A Recap of This Week’s Top News – June 9, 2023

Changes to policy, scientific discovery, and expert recommendations and opinions all have the power to rapidly influence the landscape of a sector. Whether you’re a leader at a non-profit, a member of a university’s marketing department, or a stakeholder for a public health agency, being informed about the latest industry happenings can be the difference between exceeding and falling short of organizational goals. At Hager Sharp, our experts vigorously scan media coverage to identify areas of opportunity. And now, with the introduction of the Sharp Round-Up, you too can review what we consider to be some of the top news of the week.

Below you will find a compilation of news spanning the health and education, labor, and economy sectors. This list includes mainstream, DC-focused, and trade publication coverage from Saturday, June 3, to Friday, June 9. Let these clips serve as a resource when developing thoughtful strategies and use them to further foster organizational innovation and adaptability.
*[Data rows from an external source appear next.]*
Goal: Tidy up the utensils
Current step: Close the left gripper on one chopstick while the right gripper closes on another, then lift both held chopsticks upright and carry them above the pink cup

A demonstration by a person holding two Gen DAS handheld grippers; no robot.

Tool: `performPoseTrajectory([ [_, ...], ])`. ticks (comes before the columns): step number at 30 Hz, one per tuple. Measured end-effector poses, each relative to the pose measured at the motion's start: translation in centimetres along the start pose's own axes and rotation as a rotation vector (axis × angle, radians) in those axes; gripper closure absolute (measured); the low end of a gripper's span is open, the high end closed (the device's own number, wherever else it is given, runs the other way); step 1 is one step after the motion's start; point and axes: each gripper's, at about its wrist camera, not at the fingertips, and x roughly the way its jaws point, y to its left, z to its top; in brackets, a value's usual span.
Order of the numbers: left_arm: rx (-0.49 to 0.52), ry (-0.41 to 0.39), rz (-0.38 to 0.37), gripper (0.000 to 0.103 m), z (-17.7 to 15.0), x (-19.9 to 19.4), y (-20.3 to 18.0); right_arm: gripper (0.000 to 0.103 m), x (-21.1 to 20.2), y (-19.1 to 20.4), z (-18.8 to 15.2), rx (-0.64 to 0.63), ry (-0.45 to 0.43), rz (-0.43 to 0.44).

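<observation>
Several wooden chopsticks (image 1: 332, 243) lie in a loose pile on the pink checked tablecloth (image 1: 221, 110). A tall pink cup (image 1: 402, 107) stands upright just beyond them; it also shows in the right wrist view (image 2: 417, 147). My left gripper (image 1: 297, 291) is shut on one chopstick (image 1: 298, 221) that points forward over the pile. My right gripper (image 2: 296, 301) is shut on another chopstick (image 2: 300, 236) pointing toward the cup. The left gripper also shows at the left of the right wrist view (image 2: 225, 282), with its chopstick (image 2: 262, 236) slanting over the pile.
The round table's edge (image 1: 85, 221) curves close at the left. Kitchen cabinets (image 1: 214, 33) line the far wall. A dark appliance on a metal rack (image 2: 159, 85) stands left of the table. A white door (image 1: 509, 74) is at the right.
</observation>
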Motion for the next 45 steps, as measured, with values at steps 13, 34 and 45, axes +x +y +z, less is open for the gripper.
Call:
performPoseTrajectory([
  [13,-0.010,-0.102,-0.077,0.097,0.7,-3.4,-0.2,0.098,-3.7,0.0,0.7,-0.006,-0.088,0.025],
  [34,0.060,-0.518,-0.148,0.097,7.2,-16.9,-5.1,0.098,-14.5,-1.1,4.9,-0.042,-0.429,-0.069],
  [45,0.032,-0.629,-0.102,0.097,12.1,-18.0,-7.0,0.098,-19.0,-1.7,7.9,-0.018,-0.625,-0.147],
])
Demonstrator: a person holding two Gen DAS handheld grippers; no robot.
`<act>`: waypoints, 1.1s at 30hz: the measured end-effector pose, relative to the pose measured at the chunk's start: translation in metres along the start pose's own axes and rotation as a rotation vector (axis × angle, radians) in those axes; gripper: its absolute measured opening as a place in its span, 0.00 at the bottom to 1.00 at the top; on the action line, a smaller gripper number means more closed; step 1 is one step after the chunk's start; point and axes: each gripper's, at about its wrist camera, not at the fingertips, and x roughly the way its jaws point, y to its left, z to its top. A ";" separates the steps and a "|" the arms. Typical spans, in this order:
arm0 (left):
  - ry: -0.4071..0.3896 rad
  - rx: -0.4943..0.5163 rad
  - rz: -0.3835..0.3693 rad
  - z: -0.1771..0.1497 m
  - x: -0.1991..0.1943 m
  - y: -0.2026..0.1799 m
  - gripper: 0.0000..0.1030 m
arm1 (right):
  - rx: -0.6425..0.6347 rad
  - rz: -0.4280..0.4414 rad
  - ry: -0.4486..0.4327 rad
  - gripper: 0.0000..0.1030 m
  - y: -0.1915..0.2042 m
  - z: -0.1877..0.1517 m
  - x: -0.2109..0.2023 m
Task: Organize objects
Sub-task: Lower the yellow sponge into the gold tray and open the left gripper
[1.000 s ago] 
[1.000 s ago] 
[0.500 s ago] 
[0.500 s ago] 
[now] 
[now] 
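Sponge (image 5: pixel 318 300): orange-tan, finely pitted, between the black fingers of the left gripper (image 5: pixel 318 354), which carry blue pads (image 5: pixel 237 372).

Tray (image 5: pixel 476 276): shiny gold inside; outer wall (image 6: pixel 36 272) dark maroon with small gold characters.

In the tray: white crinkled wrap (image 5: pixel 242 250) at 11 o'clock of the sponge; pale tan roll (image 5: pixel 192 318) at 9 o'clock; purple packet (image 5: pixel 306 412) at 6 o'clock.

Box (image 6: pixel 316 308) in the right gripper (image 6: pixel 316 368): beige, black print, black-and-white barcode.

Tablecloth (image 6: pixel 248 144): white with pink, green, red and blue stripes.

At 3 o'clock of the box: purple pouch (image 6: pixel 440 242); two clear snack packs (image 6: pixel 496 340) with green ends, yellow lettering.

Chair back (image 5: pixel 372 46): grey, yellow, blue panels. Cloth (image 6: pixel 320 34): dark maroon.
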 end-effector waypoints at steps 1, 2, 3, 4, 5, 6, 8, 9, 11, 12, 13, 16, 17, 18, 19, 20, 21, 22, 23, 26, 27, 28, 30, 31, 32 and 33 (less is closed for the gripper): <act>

Here’s what you need to know.

Education News:

  • Columbia University has dropped out of the U.S. News & World Report’s undergraduate ranking system after claiming that its system is “unreliable and unfair.” The decision came after the ivy league school dropped from 2nd to 18th place in the ranking system in September.
  • Oklahoma approved the United States’ first religious public school. St. Isidore of Seville Catholic Virtual School will be a charter school with religious teachings and education included in the curriculum. The decision is already causing discourse over the separation of church and state in education, as the school would receive taxpayer funding.
  • After a long pause throughout the COVID-19 pandemic, borrowers will be expected to start student loan payments again in September. Experts advise that borrowers start preparing their finances to begin payments again in the fall.
  • After-school programs could help prevent burnout, encourage beneficial relationships, and improve mental health in students. An Education Week panel this week discussed the many benefits of after-school programs and the challenges that keep schools across the country from making them a norm for students.

Health News:

  • Regions of the United States experienced hazardous air quality levels as the effects of wildfire smoke from Canada swept through the nation. Public officials advised people to limit time outdoors to combat the negative health effects, some even canceling outdoor recess or events for schoolchildren.
  • A recent study found signs of insomnia, like trouble falling/staying asleep, not feeling rested, and daytime sleepiness, correlate with a higher risk for strokes. The study’s authors encouraged improving sleep quality to reduce the risk of strokes later in their life.
  • Data released last week by the CDC proves that more childbearing people are having children in their 40s. The study suggests increased use of fertility treatments like in vitro fertilization (IVF) to help combat the natural decline in fertilization that comes with age for most childbearing people.